認知症とクスリ

団塊の世代が後期高齢者となる2025年(令和7年)には、65歳以上の約5人に1人の割合まで認知症の患者数が増加して、その約3分の2がアルツハイマー型認知症であると推計されています。
そんな中で昨年末に、今までの薬と違ってアルツハイマー型認知症の原因に直接働きかけるとされる新薬(アデュカヌマブ)が厚生労働省の専門部会で継続審議とされたという報道がありました。
日本の大手メーカーなどが開発したこの新薬は、認知症の原因とされるタンパク質「アミロイドβ」の脳内での蓄積を抑えます。
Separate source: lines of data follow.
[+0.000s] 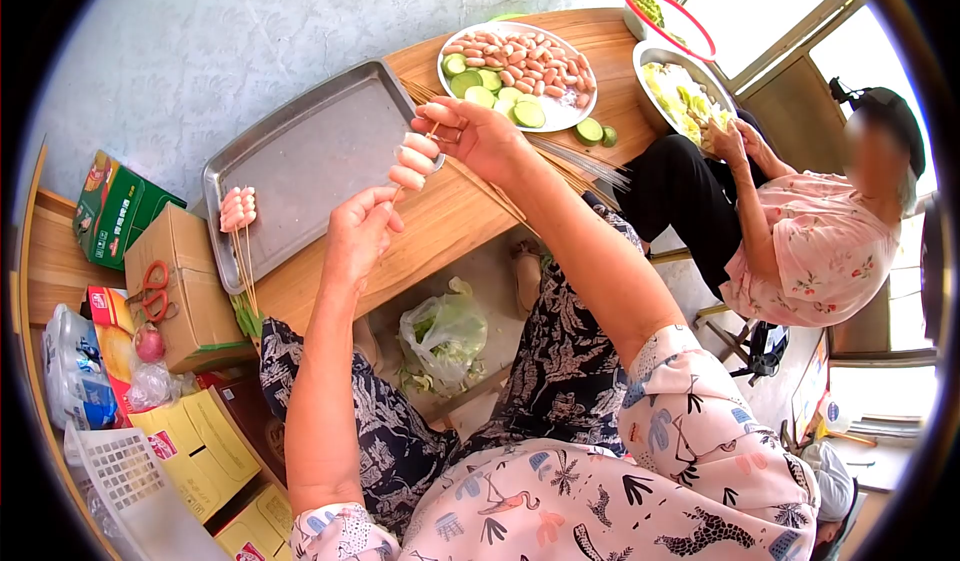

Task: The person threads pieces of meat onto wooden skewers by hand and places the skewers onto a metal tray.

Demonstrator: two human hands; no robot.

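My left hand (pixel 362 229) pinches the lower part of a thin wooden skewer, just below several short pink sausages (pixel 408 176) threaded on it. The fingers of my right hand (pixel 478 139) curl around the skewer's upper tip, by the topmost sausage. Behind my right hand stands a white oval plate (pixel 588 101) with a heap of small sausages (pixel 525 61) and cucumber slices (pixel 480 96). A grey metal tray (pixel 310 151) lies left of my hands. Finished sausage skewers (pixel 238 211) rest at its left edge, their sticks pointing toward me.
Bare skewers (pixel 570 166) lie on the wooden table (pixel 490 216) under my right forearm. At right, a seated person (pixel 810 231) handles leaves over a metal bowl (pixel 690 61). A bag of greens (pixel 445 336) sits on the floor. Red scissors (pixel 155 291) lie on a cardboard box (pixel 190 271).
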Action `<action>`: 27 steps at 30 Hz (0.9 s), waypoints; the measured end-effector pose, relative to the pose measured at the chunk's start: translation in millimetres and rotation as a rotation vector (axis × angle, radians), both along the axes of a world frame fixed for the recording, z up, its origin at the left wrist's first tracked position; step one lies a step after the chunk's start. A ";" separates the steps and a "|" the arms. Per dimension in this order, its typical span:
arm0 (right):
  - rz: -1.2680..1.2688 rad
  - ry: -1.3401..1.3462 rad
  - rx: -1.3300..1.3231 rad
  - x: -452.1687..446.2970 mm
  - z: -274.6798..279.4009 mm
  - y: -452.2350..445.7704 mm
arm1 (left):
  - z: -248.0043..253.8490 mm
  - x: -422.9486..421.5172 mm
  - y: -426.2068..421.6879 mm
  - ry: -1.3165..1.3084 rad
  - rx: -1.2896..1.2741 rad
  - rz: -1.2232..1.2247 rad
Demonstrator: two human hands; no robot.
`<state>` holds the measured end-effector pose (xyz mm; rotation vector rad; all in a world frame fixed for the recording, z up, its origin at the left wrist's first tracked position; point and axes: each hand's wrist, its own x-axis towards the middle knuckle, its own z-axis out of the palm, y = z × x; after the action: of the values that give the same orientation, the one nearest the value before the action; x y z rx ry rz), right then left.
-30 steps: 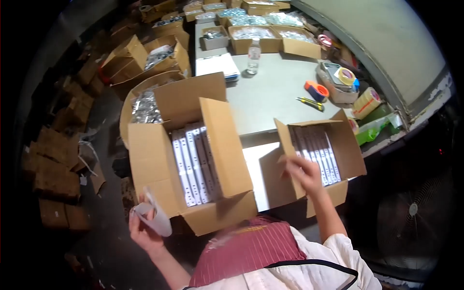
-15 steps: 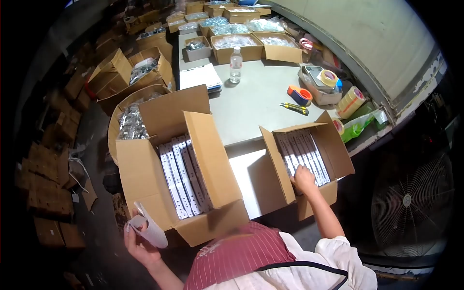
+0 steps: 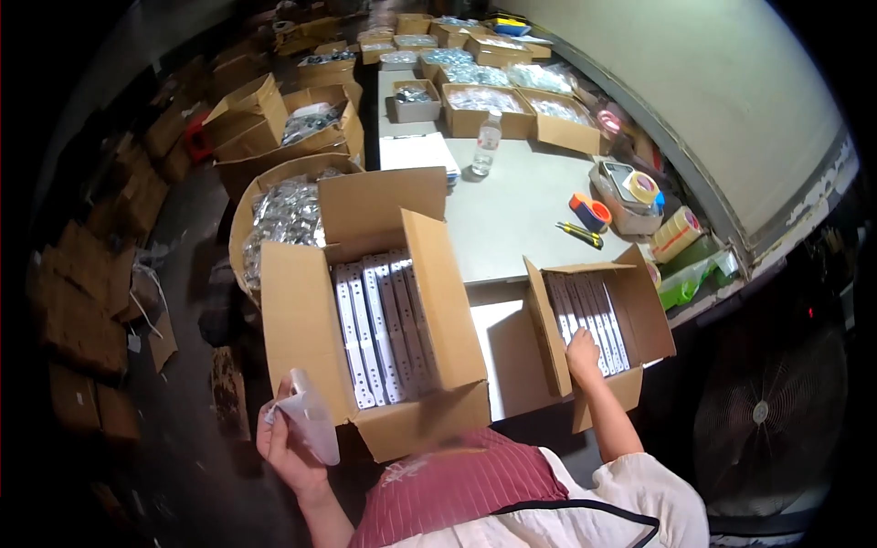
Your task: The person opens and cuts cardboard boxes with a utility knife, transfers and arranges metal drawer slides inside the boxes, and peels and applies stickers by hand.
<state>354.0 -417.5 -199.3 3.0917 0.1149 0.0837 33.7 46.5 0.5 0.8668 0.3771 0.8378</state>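
My left hand (image 3: 290,447) is closed on a translucent plastic bag (image 3: 313,422), held beside the near left corner of the larger open carton (image 3: 297,320). White metal rails (image 3: 370,338) punched with holes stand on edge in a row inside that carton. My right hand (image 3: 583,354) reaches into the smaller open carton (image 3: 656,315), fingers bent at the near left end of another row of rails (image 3: 598,315). Its fingertips are partly hidden, and I cannot tell whether a rail is gripped or only touched.
A water bottle (image 3: 487,143), papers (image 3: 416,153), tape rolls (image 3: 591,212) and a yellow cutter (image 3: 580,235) lie on the table (image 3: 512,210). Boxes of bagged parts (image 3: 489,105) fill its far end. A carton of metal parts (image 3: 283,215) stands left; a fan (image 3: 763,420) stands right.
The view has shifted, so the cartons and table appear further right. My left hand still holds the plastic bag, and my right hand stays at the rails in the smaller carton.
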 end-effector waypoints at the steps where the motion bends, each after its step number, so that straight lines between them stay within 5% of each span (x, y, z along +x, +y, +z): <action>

認知障害が軽度の段階から使うことにより認知症の進行抑制が期待できるとされていますが、神経細胞の働きを失わせるアミロイドβが減っても認知症の進行抑制ができない患者がいて関連性が十分に明らかではなく、2つの治験データのうち1つは薬を投与した群とそうでない群に差がみられないと指摘されました。
また投与された患者の約35%で脳内に浮腫がみられたことで、有効性と安全性の再検討が必要だとされました。
さらに、この薬は高額なため昨年承認された米国でも使用が広がらず、標準的な体格の患者で年間約630万円だった価格を今年になって約320万円へと半額に引き下げたものの高額であることに変わりはないという事情もあります。
国内で現在使われている4つの薬は、脳内神経伝達物質の濃度や流れに働きかけることで症状の進行を緩和・抑制するとされていますが、フランスでは2018年に副作用の割には効果が高くないという当局の判断で医療保険の適用対象から除外となり、有用性の面で日本国内でも議論は続いています。
このように医薬品による治療にはまだまだ問題点が多いことも踏まえて、認知症患者への対応の基本は早期治療ではなく、あくまで早期介入であるとされ、具体的に以下のようなことが挙げられています。
①日常生活動作(ADL)の低下は認知機能の低下によるもので身体的に出来ないのではないことから、1つずつ出来ること・出来ないことを見分けて、見守りや具体的な指示をしてあげる
不安や寂しさ、疎外感からくる被害者意識・物盗られ妄想などがあることから、難聴や独居も要因となる
65歳以上の約半数に難聴があるとされ、うつや認知症との関連が示唆されています。補聴器は2018年から医療費控除の対象となっているので、考慮すべき対策の1つだと思います。
現時点で言えることは、まずは普段から接する身近な方が、言動や性格の変化、日常生活動作における支障などに早く気付いて適切に援助してあげることが、認知症の患者さんにとって一番のクスリのようです。